Guttergeek Review: WITCHFINDER

Posted by on May 23rd, 2010 at 7:04 PM

Mike Mignola and Ben Stenbeck, Witchfinder: In the Service of Angels (Dark Horse, 2010). Trade Paperback, $17.99.

Uncovering the secret history of the world is a daunting, meticulous business. Just ask Warren Ellis and John Cassady, who took ten years to produce only 27 issues of Planetary. With the help of his more prolific colleagues at Dark Horse Comics, Mike Mignola has been building his Hellboy mythology for nearly two decades now. So it’s no surprise that he’s recently taken to branching out, looking back, and filling in the gaps. The core of Mignola’s Hellboy world (Hellboy and B.P.R.D.) is set in the modern day, but several recent series have looked back to significant moments and characters from the past to help readers better understand how the elaborate story of the present fits together. The recent Witchfinder: In the Service of Angels works well on its own as a Victorian occult detective story, but it also provides an interesting new layer in the expanding Hellboy chronology.

The groundwork for this sort of retrospective story began with 2008’s Lobster Johnson: The Iron Prometheus (a pulp story set in the 1930s) and continued through B.P.R.D.: 1946 and the recent B.P.R.D.: 1947. Witchfinder: In the Service of Angels is the first Hellboy story that goes back as far as the Victorian Age for its principal setting. And this story is very Victorian. Mignola admits in the Afterword of the collected volume that he hates drawing the late 1800s, so he enlisted the pencils of Ben Stenbeck to visually narrate his script. Stenbeck’s art works well here—both in capturing the Victorian aesthetic and in translating Mignola’s narrative style. As with any book written but not drawn by Mignola, Witchfinder does feel a bit apart from the Hellboy world. But it’s not by much, and the differences actually work in a story over a century removed from the modern age.

Witchfinder is, to some degree, a fine occult/horror detective story in the tradition of Robert Louis Stevenson’s Strange Case of Dr. Jekyll and Mr. Hyde. But it’s also a representative example of what fans love about Hellboy stories: blunt, brute trauma, dark shadows, and monsters eating people. We have a lot of that here too, and it looks spectacular.

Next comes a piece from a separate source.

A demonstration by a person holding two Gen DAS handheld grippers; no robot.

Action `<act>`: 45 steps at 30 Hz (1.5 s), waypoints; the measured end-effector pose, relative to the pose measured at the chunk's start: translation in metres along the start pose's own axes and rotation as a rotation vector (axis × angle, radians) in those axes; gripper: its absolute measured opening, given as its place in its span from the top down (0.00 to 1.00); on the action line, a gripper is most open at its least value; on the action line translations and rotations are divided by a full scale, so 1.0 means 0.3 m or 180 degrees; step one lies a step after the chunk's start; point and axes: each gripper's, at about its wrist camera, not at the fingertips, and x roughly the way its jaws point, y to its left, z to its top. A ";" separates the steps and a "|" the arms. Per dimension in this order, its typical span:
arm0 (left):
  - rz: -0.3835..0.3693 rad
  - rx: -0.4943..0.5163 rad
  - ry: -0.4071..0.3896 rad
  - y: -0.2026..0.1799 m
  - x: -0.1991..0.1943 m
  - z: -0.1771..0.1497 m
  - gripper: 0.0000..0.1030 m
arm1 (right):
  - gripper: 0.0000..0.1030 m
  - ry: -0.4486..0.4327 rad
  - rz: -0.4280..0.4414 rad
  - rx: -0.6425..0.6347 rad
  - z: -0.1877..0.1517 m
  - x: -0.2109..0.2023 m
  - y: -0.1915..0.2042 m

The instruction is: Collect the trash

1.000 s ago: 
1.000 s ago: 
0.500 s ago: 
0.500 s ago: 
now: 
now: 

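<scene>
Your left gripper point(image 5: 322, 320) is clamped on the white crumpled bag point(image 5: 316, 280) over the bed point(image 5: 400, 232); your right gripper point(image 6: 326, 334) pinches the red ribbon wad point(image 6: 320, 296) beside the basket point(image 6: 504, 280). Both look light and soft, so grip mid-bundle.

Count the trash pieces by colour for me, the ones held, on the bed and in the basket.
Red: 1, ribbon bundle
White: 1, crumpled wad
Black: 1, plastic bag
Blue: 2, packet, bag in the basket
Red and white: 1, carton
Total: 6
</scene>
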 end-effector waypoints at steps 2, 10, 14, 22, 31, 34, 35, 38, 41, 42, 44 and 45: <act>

A large part of the visual strength of Witchfinder is attributable to Dave Stewart, the guy who provides most of the coloring work on Mignola’s books. The dark mood and atmosphere are especially effective in Victorian London, which (as everyone knows) was perpetually gloomy and ripe for murder. Mignola and Stenbeck also use quirky visual transitions to establish this foreboding mood:

Mignola is good at establishing characterization through strange, unique character quirks, and those are here as well. Every time Edward Grey (the grizzled Witchfinder of the title) starts hacking at some monster, he chants and shouts scriptural incantations that supposedly reinforce his aggression with Biblical power:

It never seems to work, but he does it anyway and it’s wildly hilarious. Witchfinder is not especially profound, but it doesn’t have to be. It’s an entertaining, clever, and well-executed period piece. The way Mignola integrates footnotes that tread the line between fiction and reality (in a Tim O’Brien sort of way) pulls readers deeper into the mystery, and the bonus stories provided in the trade paperback volume further flesh out Edward Grey’s background. Witchfinder is also rewarding for longtime Hellboy readers because it raises questions about exactly what role this character (who appeared previously in brief cameos) will play in the Hellboy mythos. Witchfinder works well as a prequel to Mignola’s paranormal universe books because, in some ways, Sir Edward Grey is a direct ancestor of the B.P.R.D. (the Bureau for Paranormal Research and Defense). He’s probably not the first paranormal detective, but he’s the first we’ve seen to this extent. If this is a further deepening of the secret history of the universe, it’s further proof that the last two decades have been worth the weird, mysterious journey.